#### REQUIRED ACTION
Take the entries below and print only the lines from the one with "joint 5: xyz" through the one with "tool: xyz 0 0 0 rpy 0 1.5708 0", exactly as they stand, both ends included.

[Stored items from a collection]
* * * * * * * * *
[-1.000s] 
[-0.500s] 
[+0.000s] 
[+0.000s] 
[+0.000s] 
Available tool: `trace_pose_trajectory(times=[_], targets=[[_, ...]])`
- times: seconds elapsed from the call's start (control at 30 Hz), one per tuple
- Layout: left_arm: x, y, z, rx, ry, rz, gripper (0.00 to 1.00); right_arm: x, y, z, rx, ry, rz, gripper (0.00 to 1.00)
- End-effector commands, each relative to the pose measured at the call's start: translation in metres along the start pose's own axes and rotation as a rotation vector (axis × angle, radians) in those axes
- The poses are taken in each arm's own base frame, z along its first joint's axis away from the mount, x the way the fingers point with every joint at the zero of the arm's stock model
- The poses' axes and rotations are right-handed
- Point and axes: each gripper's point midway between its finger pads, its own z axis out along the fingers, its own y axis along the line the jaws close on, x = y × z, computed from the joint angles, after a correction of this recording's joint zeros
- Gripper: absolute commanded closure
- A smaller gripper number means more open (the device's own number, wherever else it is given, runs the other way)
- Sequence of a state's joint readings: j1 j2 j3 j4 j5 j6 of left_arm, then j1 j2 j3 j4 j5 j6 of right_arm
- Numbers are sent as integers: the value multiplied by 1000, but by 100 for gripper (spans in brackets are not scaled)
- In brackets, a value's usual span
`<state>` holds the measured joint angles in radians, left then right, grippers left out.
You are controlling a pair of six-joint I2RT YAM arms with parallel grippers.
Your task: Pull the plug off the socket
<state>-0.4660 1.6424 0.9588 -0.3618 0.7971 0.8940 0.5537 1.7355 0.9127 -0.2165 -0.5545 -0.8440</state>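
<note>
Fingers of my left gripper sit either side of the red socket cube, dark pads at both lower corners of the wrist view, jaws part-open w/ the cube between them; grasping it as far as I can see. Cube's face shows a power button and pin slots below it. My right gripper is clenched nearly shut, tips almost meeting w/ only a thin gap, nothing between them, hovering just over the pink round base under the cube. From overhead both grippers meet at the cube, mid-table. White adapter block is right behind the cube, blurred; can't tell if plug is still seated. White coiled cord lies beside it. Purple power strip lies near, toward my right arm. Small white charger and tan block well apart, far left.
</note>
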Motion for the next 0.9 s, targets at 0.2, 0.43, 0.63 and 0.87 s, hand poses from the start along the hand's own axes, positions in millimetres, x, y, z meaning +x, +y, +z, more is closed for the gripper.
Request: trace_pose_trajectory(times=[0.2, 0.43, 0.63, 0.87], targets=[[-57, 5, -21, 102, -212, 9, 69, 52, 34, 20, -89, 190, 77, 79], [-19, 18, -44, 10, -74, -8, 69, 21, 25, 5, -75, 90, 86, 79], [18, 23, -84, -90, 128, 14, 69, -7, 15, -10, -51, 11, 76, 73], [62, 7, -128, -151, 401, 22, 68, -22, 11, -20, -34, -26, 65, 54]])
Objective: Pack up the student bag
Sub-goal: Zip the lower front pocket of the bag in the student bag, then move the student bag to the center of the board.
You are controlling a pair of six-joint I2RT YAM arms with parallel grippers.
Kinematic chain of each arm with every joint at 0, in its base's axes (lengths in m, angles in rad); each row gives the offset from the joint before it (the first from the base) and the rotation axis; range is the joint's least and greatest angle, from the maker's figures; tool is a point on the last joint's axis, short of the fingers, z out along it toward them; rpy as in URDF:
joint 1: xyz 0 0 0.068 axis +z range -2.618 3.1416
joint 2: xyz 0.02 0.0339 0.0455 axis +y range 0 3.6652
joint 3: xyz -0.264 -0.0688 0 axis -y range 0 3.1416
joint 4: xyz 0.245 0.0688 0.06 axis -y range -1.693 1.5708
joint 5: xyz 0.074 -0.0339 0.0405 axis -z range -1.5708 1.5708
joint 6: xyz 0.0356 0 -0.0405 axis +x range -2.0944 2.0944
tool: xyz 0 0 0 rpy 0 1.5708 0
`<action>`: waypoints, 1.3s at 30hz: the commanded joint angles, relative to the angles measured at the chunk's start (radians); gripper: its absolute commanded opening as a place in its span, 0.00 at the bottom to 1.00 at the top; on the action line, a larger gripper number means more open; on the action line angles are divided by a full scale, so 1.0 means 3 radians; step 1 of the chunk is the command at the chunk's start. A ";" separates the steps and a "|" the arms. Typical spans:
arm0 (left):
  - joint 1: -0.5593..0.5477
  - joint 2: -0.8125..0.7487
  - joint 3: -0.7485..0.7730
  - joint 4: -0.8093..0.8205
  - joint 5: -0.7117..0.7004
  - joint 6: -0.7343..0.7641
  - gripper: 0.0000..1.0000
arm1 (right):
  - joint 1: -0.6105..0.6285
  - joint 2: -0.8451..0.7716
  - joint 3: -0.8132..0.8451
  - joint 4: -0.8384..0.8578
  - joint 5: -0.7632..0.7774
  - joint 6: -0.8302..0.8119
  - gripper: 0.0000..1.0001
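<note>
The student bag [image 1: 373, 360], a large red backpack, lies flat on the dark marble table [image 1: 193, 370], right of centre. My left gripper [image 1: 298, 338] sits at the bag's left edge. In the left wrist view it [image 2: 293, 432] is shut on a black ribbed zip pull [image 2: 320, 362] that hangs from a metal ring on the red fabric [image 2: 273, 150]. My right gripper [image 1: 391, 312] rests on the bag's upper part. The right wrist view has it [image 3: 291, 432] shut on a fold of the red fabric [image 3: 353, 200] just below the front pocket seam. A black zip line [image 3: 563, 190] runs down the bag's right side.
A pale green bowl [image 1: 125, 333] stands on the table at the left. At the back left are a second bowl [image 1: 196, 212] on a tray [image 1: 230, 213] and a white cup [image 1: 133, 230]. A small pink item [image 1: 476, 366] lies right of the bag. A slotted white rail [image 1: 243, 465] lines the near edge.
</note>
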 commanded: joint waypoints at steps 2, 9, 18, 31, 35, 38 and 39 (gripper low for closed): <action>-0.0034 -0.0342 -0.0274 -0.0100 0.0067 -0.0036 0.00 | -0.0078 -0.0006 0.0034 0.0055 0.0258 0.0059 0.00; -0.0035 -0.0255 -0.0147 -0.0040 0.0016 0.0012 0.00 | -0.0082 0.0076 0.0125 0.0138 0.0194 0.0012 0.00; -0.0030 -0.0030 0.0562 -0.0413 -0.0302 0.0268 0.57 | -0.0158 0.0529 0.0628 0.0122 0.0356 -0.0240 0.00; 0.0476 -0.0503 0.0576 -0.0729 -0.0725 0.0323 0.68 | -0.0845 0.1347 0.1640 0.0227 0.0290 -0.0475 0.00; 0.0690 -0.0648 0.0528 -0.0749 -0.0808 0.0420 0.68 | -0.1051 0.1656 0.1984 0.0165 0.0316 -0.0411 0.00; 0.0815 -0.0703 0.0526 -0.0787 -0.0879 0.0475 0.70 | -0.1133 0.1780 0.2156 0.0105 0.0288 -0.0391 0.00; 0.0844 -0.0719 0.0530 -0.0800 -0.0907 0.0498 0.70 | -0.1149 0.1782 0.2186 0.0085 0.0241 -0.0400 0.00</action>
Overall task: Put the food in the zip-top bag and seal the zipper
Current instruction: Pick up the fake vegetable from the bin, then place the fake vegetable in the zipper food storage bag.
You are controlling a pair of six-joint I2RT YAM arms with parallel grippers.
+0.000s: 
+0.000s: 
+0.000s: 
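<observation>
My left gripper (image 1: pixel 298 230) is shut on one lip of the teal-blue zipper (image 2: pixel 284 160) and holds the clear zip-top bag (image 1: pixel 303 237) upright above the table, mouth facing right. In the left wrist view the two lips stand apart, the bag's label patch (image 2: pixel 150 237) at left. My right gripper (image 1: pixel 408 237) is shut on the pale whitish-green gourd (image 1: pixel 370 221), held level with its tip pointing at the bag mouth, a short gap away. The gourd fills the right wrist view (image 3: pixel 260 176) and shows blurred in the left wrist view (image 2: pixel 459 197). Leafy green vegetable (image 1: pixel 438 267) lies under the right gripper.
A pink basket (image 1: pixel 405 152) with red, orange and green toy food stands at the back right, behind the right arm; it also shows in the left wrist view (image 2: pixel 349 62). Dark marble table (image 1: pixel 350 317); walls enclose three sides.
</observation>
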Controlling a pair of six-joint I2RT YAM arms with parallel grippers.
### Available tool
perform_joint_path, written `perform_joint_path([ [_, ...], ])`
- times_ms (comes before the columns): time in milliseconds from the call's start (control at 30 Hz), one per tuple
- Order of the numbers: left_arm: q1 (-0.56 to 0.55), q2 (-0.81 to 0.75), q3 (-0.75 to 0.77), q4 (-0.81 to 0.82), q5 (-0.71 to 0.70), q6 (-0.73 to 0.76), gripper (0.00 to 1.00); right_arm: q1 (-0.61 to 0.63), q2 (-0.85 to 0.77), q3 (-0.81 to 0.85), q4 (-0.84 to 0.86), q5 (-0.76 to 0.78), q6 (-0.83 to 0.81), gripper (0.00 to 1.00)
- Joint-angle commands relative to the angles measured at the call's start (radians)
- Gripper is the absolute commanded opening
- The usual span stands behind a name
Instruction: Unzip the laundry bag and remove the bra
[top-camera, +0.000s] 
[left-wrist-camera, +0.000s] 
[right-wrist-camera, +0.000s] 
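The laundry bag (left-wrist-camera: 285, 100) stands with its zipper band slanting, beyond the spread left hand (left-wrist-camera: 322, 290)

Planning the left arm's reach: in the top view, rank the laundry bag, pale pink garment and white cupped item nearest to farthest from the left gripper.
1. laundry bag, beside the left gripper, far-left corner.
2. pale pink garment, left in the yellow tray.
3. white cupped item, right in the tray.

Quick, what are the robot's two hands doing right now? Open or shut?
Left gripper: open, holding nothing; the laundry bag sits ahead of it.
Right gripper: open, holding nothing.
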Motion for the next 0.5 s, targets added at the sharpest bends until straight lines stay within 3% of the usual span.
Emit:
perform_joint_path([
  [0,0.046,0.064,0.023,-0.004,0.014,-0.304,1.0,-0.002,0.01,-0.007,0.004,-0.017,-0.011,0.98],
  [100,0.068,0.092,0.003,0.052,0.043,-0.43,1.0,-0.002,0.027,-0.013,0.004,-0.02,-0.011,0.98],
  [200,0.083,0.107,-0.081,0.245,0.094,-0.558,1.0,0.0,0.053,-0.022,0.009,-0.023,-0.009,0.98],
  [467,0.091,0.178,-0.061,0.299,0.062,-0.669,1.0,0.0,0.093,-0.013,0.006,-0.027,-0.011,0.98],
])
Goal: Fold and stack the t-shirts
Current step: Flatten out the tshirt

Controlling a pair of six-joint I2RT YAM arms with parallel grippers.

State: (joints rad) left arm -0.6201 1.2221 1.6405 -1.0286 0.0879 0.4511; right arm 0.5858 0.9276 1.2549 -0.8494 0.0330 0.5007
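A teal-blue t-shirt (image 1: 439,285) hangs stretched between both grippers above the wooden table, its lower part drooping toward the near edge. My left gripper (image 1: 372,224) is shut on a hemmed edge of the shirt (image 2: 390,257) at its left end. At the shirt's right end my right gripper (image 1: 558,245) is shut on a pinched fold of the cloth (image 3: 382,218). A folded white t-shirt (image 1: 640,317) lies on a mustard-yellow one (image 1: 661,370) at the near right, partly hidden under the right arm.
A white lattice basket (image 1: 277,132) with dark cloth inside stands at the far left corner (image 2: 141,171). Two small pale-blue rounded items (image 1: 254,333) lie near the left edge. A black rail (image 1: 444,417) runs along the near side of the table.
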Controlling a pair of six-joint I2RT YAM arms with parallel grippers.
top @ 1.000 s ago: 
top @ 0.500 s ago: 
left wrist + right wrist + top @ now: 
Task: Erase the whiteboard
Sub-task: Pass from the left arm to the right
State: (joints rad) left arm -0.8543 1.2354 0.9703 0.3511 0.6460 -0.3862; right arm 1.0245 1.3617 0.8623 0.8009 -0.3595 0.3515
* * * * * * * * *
#### YOUR SOLUTION
joint 5: xyz 0.074 -0.0339 0.0405 axis -z range -1.5708 1.5708
joint 6: xyz 0.0356 0 -0.0405 axis +x range -2.0944 2.0944
tool: xyz 0 0 0 rpy 0 1.5708 0

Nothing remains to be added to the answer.